Task directions:
Reproduce the listing that follows character for character, excluding its pictures.

The data:
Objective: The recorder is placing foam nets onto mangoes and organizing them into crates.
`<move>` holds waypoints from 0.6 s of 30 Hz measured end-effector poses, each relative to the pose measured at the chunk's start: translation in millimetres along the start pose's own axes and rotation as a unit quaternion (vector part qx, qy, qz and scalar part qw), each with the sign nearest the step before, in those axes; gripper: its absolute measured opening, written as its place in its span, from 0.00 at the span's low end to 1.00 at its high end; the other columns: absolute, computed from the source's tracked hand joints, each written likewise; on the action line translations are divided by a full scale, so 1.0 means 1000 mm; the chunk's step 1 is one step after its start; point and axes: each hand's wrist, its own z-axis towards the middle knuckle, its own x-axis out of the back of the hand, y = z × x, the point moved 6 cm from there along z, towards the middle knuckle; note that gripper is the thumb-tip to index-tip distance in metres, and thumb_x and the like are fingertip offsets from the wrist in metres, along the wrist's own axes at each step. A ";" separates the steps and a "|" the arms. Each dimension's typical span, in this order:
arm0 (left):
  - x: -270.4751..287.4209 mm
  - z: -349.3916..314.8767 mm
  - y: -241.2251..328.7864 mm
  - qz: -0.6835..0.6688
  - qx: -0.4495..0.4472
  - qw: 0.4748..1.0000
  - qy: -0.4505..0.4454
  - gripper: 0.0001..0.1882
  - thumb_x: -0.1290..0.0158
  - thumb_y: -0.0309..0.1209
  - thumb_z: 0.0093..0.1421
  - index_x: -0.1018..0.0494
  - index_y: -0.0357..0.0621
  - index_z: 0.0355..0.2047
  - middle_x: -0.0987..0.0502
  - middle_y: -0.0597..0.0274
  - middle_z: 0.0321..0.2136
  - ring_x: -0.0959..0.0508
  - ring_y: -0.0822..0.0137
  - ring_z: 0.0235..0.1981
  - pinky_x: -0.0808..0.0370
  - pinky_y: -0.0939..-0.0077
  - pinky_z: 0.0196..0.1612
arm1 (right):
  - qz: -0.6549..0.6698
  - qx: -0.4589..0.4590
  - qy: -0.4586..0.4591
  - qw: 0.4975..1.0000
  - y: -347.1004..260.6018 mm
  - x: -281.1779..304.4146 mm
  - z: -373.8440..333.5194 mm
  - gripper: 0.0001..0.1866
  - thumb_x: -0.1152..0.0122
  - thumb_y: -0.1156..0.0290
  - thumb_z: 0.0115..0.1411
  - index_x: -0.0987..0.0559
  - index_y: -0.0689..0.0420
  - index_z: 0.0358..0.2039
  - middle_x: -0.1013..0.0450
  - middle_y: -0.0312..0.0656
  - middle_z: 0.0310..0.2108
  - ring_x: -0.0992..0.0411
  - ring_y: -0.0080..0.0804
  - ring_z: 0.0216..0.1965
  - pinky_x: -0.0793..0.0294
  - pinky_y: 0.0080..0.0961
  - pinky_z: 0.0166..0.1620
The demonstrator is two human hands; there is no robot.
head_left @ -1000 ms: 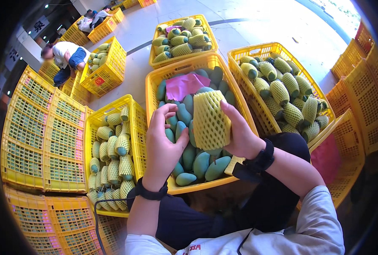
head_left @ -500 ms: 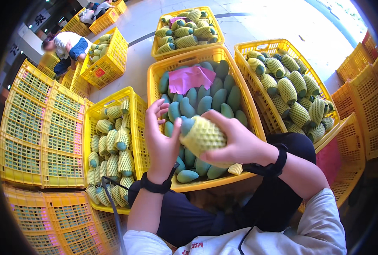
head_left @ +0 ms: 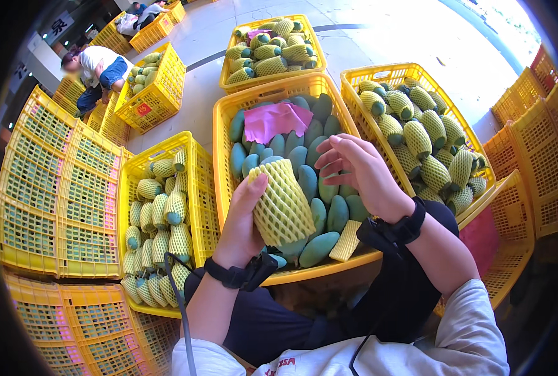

Task solution:
Objective: The recorder is placing foam nets onto mangoes and organizing them into crates.
`<move>` holds waypoints from 0.6 s of 30 Hz measured end-effector poses, each relative to the pose measured at the chunk's start: translation in millimetres along the start pose's own axes and rotation as a unit quaternion (vector part qx, qy, qz and scalar part qw), each with the sign nearest the step before, in those axes; gripper: its absolute measured opening, written as its place in its span, from 0.00 at the span's low end to 1.00 at its high end; the other columns: absolute, computed from the source's tracked hand joints, each written likewise; on the action line translations are divided by a full scale, so 1.0 means 1000 mm; the chunk's step 1 is one step after its start; point and axes: each hand's wrist, its own z-axis towards the middle knuckle, its own x-axis out of the back of the hand, y = z × x, the point moved 6 cm from there along z, towards the middle knuckle; note that gripper is the thumb-tip to index-tip distance in metres, and thumb_x and the like are fingertip offsets from the wrist in metres, along the wrist's own axes at each step. A ";" separates the steps and a "|" the arms. Each dimension's typical span, in this order:
arm0 (left):
  - x: -270.4751..287.4209 mm
  - z: -349.3916..314.8767 mm
  - y: -241.2251..328.7864 mm
  - qz: -0.6835..0.6688
  - qx: -0.4495..0.4472
  - qw: 0.4748..1.0000
  - qy: -0.4505..0.4454
  - gripper: 0.0001..0.1882
  - thumb_x: -0.1290..0.0158
  - thumb_y: -0.0309..0.1209
  - thumb_z: 0.0093..0.1421
  - index_x: -0.1018..0.0494
  - index_y: -0.0357..0.0621
  - index_z: 0.0355..0.2047
  - middle_x: -0.0987..0.0502
  - middle_y: -0.0597..0.0274
  - middle_z: 0.0321..0.2136
  - ring_x: -0.0959..0.0508
  - ring_y: -0.0822..0.0137
  - ring_z: 0.0235..0.1981
  - pinky_x: -0.0808..0.0370
  - pinky_y: -0.0939..-0.0077
  - pinky_z: 0.0196..0.1612
arm1 (right):
  - qz: -0.6549..0.6698
  - qx: -0.4589..0.4590
  - qy: -0.4586..0.4591
  - qw: 0.4975..1.0000
  - y: -347.1004..260.6018 mm
  - x: -281.1779..304.4146 mm
  - z: -373.8440..333.5194 mm
  - gripper: 0.0001..0.1866
  - thumb_x: -0.1152..0.0122
  - thumb_y: -0.1156..0.0290
  - thumb_z: 0.0115..0.1411
  - index_x: -0.0987..0.0559
  - index_y: -0.0689..0.0420
  - index_z: 0.0358..0.2039
  - middle_x: -0.1013..0.0450
  - middle_y: -0.0312..0.0656
  - middle_z: 0.0310..0.2108
  - ring_x: -0.0992..0.0411
  - ring_y: -0.0080..0.0804
  - ring_z: 0.0216..0.1965
  - pinky_x: -0.0793..0.0294
  - pinky_y: 0.0080..0.0961
  - pinky_z: 0.0166..0.1620
The demonstrator is two human hands; there is no robot.
head_left @ -1000 ms: 
head_left @ -500 ms: 
head_left @ +0 ms: 

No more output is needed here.